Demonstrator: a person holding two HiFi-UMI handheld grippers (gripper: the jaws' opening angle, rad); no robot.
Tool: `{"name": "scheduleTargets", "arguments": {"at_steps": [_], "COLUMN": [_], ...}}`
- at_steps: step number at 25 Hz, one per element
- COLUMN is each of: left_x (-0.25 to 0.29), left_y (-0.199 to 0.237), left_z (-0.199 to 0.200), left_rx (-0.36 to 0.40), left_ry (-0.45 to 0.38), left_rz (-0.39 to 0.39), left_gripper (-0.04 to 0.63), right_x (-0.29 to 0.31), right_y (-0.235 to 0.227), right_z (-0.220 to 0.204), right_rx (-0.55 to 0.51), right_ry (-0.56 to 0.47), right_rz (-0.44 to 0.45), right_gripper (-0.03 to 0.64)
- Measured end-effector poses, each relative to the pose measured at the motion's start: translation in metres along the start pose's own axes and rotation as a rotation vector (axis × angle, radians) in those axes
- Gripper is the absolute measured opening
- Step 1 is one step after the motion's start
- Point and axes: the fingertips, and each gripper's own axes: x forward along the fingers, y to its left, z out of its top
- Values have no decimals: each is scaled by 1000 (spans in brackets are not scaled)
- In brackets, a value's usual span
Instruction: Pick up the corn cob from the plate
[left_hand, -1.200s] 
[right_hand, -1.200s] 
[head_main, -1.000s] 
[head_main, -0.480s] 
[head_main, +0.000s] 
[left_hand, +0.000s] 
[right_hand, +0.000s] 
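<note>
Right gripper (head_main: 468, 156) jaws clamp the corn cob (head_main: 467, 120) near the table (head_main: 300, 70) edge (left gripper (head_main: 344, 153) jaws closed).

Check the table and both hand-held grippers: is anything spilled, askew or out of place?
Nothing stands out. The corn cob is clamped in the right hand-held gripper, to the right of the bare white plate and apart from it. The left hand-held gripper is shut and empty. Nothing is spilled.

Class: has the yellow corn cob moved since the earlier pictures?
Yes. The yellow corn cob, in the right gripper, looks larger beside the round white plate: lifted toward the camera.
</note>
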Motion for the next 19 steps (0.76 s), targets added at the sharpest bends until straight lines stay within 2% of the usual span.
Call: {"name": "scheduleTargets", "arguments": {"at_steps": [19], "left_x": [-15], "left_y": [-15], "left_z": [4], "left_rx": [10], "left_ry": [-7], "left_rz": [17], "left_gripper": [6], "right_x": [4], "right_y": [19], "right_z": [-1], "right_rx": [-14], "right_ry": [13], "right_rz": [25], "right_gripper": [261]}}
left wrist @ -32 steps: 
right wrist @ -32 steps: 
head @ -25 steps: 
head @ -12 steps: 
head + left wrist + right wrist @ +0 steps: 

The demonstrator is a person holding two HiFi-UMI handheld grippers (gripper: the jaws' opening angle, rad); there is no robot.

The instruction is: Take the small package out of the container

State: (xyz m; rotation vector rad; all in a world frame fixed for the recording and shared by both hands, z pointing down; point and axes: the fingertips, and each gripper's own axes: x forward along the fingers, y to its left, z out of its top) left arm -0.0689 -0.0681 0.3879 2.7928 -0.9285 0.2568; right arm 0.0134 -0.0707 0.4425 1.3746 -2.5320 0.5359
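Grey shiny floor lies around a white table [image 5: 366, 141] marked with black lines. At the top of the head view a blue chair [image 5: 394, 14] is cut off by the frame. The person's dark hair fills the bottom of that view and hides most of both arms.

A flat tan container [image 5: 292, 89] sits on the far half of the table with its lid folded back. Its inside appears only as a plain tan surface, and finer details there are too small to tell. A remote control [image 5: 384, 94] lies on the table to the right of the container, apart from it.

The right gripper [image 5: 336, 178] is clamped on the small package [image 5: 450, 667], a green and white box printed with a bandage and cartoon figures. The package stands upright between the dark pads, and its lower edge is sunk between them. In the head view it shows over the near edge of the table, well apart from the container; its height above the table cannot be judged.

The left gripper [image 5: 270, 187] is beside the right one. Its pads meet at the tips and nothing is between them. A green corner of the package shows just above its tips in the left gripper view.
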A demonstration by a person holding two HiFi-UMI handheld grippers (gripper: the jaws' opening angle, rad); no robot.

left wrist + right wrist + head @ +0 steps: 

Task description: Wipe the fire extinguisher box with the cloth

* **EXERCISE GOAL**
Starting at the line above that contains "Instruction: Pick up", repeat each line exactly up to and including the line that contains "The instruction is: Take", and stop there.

* **YOUR RESPONSE**
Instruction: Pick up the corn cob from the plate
[left_hand, -1.200s] 
[right_hand, -1.200s] 
[head_main, -1.000s] 
[head_main, -0.480s] 
[head_main, +0.000s] 
[left_hand, +0.000s] 
[right_hand, +0.000s] 
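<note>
Right gripper (head_main: 468, 156) jaws clamp the corn cob (head_main: 467, 120) near the table (head_main: 300, 70) edge (left gripper (head_main: 344, 153) jaws closed).

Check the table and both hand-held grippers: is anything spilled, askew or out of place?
Nothing stands out. The corn cob is clamped in the right hand-held gripper, to the right of the bare white plate and apart from it. The left hand-held gripper is shut and empty. Nothing is spilled.

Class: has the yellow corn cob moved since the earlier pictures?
Yes. The yellow corn cob, in the right gripper, looks larger beside the round white plate: lifted toward the camera.
</note>
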Motion for the next 19 steps (0.76 s), targets added at the sharpest bends until straight lines stay within 2% of the usual span.
Call: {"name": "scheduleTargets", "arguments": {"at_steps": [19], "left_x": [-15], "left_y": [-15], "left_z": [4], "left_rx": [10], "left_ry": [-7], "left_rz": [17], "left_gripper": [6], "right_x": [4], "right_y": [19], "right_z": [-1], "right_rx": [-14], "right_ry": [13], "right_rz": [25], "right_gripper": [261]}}
left wrist @ -32 steps: 
right wrist @ -32 steps: 
head @ -25 steps: 
head @ -12 steps: 
head + left wrist + right wrist @ +0 steps: 

The demonstrator is a person holding two HiFi-UMI handheld grippers (gripper: the jaws' opening angle, rad); there is no robot.

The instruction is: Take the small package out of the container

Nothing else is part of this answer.